DATASET ENTRIES Start Marker

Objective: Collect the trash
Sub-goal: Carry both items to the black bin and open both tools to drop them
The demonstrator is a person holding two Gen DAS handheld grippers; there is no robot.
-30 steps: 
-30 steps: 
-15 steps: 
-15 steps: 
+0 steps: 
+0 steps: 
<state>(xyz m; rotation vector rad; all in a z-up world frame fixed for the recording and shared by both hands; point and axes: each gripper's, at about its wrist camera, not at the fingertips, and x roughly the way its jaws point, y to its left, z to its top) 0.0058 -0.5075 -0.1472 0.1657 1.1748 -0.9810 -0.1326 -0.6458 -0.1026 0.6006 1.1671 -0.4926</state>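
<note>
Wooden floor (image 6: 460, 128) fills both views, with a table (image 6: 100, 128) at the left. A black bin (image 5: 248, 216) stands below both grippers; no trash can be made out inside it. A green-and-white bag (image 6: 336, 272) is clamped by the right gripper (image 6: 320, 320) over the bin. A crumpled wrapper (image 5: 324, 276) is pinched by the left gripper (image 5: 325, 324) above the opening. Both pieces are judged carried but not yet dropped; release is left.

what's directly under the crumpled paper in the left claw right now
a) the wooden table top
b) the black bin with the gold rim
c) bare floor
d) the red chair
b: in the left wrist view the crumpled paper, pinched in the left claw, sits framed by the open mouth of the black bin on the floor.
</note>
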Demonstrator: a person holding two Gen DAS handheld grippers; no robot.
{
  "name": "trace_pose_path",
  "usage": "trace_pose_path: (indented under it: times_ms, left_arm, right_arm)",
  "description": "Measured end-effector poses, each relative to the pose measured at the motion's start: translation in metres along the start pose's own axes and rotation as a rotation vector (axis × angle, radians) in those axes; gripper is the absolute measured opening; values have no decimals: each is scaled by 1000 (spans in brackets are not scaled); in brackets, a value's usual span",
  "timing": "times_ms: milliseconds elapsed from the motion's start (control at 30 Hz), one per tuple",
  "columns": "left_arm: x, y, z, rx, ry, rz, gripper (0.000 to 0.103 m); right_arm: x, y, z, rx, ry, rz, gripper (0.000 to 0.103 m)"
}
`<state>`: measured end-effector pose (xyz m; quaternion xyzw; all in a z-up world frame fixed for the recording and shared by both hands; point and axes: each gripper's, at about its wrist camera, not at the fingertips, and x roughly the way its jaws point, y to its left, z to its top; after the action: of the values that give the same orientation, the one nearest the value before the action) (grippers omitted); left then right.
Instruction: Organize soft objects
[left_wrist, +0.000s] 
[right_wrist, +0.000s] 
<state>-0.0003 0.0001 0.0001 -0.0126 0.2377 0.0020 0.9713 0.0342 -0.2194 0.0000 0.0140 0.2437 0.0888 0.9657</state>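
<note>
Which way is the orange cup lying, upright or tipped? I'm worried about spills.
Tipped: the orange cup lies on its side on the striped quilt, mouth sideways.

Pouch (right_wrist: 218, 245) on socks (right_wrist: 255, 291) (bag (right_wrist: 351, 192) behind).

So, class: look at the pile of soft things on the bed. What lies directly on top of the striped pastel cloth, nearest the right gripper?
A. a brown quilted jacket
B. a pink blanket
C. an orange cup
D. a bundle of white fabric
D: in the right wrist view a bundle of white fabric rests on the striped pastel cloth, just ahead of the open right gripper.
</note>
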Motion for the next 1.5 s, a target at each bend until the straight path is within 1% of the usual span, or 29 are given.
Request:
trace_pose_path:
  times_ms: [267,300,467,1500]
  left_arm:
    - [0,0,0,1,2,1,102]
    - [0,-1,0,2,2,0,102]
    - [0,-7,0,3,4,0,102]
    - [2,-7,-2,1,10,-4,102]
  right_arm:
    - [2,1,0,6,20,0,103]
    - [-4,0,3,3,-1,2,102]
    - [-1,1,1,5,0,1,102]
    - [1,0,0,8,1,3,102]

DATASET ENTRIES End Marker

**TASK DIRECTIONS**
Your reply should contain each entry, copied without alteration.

**TASK ANSWER**
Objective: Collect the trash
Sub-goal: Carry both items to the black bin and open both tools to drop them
The demonstrator is a person holding two Gen DAS handheld grippers; there is no robot.
-30 steps: 
-30 steps: 
-15 steps: 
-15 steps: 
+0 steps: 
+0 steps: 
<state>(xyz m; rotation vector rad; all in a z-up world frame fixed for the recording and shared by both hands; point and axes: each gripper's, at about its wrist camera, not at the fingertips, and x roughly the way its jaws point, y to its left, z to its top) 0.0058 -0.5075 -0.1472 0.1657 1.1748 -0.9810 -0.1326 -0.6458 -0.1026 0.6006 1.1671 -0.4926</state>
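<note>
Wooden floor (image 6: 460, 128) fills both views, with a table (image 6: 100, 128) at the left. A black bin (image 5: 248, 216) stands below both grippers; no trash can be made out inside it. A green-and-white bag (image 6: 336, 272) is clamped by the right gripper (image 6: 320, 320) over the bin. A crumpled wrapper (image 5: 324, 276) is pinched by the left gripper (image 5: 325, 324) above the opening. Both pieces are judged carried but not yet dropped; release is left.

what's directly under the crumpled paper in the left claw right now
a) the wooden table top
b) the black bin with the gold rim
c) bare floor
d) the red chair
b: in the left wrist view the crumpled paper, pinched in the left claw, sits framed by the open mouth of the black bin on the floor.
</note>
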Demonstrator: a person holding two Gen DAS handheld grippers; no robot.
{
  "name": "trace_pose_path",
  "usage": "trace_pose_path: (indented under it: times_ms, left_arm, right_arm)",
  "description": "Measured end-effector poses, each relative to the pose measured at the motion's start: translation in metres along the start pose's own axes and rotation as a rotation vector (axis × angle, radians) in those axes; gripper is the absolute measured opening; values have no decimals: each is scaled by 1000 (spans in brackets are not scaled); in brackets, a value's usual span",
  "timing": "times_ms: milliseconds elapsed from the motion's start (control at 30 Hz), one per tuple",
  "columns": "left_arm: x, y, z, rx, ry, rz, gripper (0.000 to 0.103 m); right_arm: x, y, z, rx, ry, rz, gripper (0.000 to 0.103 m)"
}
`<state>`: measured end-effector pose (xyz m; quaternion xyzw; all in a z-up world frame fixed for the recording and shared by both hands; point and axes: each gripper's, at about its wrist camera, not at the fingertips, and x roughly the way its jaws point, y to its left, z to its top; after the action: of the values that give the same orientation, the one nearest the value before the action) (grippers omitted); left then right.
Instruction: Organize soft objects
[left_wrist, +0.000s] 
[right_wrist, +0.000s] 
<state>-0.0003 0.0001 0.0001 -0.0126 0.2377 0.0020 0.9713 0.0342 -0.2194 0.0000 0.0140 0.2437 0.0888 0.9657</state>
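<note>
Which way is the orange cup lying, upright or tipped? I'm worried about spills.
Tipped: the orange cup lies on its side on the striped quilt, mouth sideways.

Pouch (right_wrist: 218, 245) on socks (right_wrist: 255, 291) (bag (right_wrist: 351, 192) behind).

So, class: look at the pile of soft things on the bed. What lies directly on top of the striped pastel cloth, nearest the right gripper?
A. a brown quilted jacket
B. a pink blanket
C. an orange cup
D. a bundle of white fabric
D: in the right wrist view a bundle of white fabric rests on the striped pastel cloth, just ahead of the open right gripper.
</note>
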Motion for the next 1.5 s, a target at each bend until the straight path is within 1% of the usual span, or 29 are given.
Request:
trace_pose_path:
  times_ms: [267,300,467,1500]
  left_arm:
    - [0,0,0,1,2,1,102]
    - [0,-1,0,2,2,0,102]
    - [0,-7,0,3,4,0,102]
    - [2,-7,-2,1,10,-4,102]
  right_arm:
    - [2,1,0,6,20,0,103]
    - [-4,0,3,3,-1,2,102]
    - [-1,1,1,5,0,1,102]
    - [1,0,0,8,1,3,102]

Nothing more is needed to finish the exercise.